Note how many lines in the following material mention "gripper", then give that number by itself.
*** Block opens ***
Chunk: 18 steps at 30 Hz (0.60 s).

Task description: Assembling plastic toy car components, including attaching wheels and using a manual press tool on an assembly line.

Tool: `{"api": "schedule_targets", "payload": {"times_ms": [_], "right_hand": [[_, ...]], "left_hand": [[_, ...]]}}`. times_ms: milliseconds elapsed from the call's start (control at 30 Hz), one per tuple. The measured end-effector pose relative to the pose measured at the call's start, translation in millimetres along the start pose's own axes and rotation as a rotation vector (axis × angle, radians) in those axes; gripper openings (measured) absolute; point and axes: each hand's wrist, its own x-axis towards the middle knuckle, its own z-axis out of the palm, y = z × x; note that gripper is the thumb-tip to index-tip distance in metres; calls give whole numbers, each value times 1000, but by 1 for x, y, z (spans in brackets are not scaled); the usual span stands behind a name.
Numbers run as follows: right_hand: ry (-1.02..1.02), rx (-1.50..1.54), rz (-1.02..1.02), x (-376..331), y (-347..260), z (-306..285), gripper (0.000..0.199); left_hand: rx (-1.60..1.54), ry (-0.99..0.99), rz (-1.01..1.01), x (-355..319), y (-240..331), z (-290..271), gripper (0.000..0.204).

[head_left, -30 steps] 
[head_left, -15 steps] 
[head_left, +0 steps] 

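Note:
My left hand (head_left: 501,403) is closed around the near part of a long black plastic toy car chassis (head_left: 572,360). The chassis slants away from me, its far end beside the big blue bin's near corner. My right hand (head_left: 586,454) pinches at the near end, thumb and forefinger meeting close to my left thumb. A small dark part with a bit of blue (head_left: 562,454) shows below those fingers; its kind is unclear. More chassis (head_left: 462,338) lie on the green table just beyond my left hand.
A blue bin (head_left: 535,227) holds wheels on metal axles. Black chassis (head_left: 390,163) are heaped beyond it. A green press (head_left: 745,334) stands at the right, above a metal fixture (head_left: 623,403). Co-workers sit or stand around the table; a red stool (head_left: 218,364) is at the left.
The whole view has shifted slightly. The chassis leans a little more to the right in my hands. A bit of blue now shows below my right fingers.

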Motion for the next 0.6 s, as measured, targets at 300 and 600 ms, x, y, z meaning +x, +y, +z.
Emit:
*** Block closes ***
◆ YOUR RESPONSE
2